(PROBLEM DETAILS) Nothing but an exact copy of the data should be output.
◇ ◇ ◇
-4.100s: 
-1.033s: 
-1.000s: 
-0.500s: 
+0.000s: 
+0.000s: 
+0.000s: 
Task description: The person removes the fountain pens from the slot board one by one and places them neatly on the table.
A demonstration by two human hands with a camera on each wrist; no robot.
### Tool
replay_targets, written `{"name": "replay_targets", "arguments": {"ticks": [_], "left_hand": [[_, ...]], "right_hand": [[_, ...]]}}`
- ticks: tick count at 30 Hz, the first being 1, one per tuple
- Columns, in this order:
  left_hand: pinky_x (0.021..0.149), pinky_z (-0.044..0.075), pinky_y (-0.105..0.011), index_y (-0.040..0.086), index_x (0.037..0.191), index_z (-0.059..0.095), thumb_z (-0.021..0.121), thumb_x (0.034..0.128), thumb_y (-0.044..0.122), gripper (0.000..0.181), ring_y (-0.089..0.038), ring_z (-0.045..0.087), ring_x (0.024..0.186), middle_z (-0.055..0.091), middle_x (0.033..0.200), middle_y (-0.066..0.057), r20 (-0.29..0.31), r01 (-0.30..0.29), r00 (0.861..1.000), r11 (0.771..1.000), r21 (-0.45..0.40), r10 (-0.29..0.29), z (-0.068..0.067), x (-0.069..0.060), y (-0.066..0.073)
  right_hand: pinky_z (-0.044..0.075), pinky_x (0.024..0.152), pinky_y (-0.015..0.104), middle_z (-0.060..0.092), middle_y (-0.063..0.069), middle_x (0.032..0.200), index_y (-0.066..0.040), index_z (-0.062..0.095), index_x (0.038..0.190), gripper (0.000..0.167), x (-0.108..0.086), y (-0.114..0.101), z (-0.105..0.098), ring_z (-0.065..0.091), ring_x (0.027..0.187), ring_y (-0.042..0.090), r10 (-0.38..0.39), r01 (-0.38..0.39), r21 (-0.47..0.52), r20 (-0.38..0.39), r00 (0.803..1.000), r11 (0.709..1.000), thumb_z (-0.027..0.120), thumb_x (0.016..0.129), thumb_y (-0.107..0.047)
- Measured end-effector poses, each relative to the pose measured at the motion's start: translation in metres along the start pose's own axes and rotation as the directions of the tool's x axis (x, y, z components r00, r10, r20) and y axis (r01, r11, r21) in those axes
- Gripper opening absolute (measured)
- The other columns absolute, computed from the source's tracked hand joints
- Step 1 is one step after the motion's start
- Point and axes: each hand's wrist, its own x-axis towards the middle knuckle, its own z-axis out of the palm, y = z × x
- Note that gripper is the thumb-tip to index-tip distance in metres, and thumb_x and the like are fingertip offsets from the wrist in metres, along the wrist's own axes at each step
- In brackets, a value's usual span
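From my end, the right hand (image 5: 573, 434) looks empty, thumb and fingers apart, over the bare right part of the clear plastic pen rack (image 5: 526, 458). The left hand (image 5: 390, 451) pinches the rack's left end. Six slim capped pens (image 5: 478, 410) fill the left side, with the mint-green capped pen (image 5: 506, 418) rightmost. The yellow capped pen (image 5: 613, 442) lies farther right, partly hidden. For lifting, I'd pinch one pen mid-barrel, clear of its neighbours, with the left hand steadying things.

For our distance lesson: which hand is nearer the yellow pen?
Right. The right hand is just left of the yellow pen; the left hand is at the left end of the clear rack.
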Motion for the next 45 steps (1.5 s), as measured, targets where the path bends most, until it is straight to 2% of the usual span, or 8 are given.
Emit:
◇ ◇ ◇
(ANSWER TO THE PROBLEM)
-4.100s: 
-1.033s: 
-1.000s: 
-0.500s: 
+0.000s: 
+0.000s: 
+0.000s: 
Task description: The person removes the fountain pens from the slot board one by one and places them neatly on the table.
A demonstration by two human hands with a camera on each wrist; no robot.
### Tool
replay_targets, written `{"name": "replay_targets", "arguments": {"ticks": [_], "left_hand": [[_, ...]], "right_hand": [[_, ...]]}}`
- ticks: tick count at 30 Hz, the first being 1, one per tuple
- Columns, in this order:
  left_hand: pinky_x (0.021..0.149), pinky_z (-0.044..0.075), pinky_y (-0.105..0.011), index_y (-0.040..0.086), index_x (0.037..0.191), index_z (-0.059..0.095), thumb_z (-0.021..0.121), thumb_x (0.034..0.128), thumb_y (-0.044..0.122), gripper (0.000..0.181), ring_y (-0.089..0.038), ring_z (-0.045..0.087), ring_x (0.024..0.186), middle_z (-0.055..0.091), middle_x (0.033..0.200), middle_y (-0.066..0.057), r20 (-0.29..0.31), r01 (-0.30..0.29), r00 (0.861..1.000), r11 (0.771..1.000), r21 (-0.45..0.40), r10 (-0.29..0.29), z (-0.068..0.067), x (-0.069..0.060), y (-0.066..0.073)
  right_hand: pinky_z (-0.044..0.075), pinky_x (0.024..0.152), pinky_y (-0.015..0.104), middle_z (-0.060..0.092), middle_y (-0.063..0.069), middle_x (0.032..0.200), index_y (-0.066..0.040), index_z (-0.062..0.095), index_x (0.038..0.190), gripper (0.000..0.167), x (-0.108..0.086), y (-0.114..0.101), z (-0.105..0.098), ring_z (-0.065..0.091), ring_x (0.027..0.187), ring_y (-0.042..0.090), r10 (-0.38..0.39), r01 (-0.38..0.39), r21 (-0.47..0.52), r20 (-0.38..0.39), r00 (0.803..1.000), r11 (0.709..1.000), thumb_z (-0.027..0.120), thumb_x (0.016..0.129), thumb_y (-0.107..0.047)
- Measured end-effector poses, each relative to the pose measured at the motion's start: translation in metres along the start pose's own axes and rotation as the directions of the tool's x axis (x, y, z components r00, r10, r20) and y axis (r01, r11, r21) in those axes
- Gripper opening absolute (measured)
- The other columns absolute, computed from the source's tracked hand joints
- Step 1 is one step after the motion's start
- Point and axes: each hand's wrist, its own x-axis towards the middle knuckle, its own z-axis out of the palm, y = z × x
- Note that gripper is the thumb-tip to index-tip distance in metres, and thumb_x and the like are fingertip offsets from the wrist in metres, along the wrist's own axes at each step
- In brackets, a value's usual span
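From my end, the right hand (image 5: 573, 434) looks empty, thumb and fingers apart, over the bare right part of the clear plastic pen rack (image 5: 526, 458). The left hand (image 5: 390, 451) pinches the rack's left end. Six slim capped pens (image 5: 478, 410) fill the left side, with the mint-green capped pen (image 5: 506, 418) rightmost. The yellow capped pen (image 5: 613, 442) lies farther right, partly hidden. For lifting, I'd pinch one pen mid-barrel, clear of its neighbours, with the left hand steadying things.

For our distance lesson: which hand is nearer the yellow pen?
Right. The right hand is just left of the yellow pen; the left hand is at the left end of the clear rack.
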Motion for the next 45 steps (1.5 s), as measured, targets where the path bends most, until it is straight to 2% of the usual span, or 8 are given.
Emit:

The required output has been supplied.